At her death in 1962, aside from works at the Cleveland Museum of Art, Dallas Museum of Fine Arts, Tucson Museum of Art, and others, Ms. Schweitzer’s artwork remained largely in private hands, awaiting rediscovery.

“We look forward to surprising our visitors with the brilliant accomplishments of this long-lost artist,” said Todd Bankofier, Western Spirit CEO and executive director.

The Schweitzer Collection will form the focus of a 2025 exhibition organized by Western Spirit, with a major publication developed by donor Ann Hedlund, Ph.D., and co-authored by a team of specialists. Ms. Hedlund, the daughter-in-law that Mac Schweitzer never met, is a recognized cultural anthropologist and award-winning writer, now retired from the Arizona State Museum, University of Arizona.

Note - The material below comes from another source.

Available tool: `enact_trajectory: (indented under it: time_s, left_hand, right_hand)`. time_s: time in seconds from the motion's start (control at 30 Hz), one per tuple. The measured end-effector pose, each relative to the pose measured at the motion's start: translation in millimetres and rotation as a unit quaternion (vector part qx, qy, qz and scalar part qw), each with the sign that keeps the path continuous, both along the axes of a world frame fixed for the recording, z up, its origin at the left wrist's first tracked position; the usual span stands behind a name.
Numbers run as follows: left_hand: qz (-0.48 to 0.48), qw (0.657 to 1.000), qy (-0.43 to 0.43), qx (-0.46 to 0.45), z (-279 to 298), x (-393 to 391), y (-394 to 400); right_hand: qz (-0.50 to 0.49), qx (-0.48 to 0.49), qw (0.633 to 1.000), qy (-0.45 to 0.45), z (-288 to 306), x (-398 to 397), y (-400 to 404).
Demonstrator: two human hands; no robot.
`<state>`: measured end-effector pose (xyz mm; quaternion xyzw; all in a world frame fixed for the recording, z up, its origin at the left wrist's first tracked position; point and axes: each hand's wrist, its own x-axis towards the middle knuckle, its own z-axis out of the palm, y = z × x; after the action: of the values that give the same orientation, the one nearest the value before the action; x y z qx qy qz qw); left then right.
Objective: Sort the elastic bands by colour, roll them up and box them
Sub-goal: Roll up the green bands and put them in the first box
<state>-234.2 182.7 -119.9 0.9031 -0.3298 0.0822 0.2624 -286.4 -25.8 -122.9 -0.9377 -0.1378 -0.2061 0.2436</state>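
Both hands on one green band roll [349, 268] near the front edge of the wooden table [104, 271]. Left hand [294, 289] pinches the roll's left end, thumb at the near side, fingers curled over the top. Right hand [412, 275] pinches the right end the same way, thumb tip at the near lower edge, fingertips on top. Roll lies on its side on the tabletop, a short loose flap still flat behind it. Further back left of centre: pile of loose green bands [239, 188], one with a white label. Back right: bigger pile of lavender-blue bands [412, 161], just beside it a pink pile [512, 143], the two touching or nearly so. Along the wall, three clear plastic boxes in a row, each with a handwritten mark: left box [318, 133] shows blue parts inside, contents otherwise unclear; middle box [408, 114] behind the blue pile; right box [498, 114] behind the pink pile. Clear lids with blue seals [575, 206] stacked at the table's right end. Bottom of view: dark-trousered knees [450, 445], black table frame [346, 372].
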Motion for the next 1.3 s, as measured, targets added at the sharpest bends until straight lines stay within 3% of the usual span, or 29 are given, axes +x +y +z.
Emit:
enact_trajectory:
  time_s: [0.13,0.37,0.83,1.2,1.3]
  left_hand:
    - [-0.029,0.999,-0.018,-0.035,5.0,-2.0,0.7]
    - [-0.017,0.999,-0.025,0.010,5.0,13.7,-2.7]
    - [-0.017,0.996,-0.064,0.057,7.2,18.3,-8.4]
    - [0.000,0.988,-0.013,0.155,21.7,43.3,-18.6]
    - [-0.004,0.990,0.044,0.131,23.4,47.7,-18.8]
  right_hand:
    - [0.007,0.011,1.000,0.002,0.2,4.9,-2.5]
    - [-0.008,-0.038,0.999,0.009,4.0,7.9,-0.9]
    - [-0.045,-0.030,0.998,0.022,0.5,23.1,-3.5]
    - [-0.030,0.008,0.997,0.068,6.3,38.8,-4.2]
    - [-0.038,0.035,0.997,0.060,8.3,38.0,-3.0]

“The Schweitzer Collection and Dr. Hedlund’s involvement reinforces Western Spirit’s reputation as a dynamic center of Western history and culture that embraces the contributions of women to the arts and the story of the West,” emphasizes Dr. Loscher. “Our research continues and, if readers know about other works by Schweitzer, we welcome learning about them. We are honored to uncover and share with our visitors the creative world of this significant artist, Mac Schweitzer.”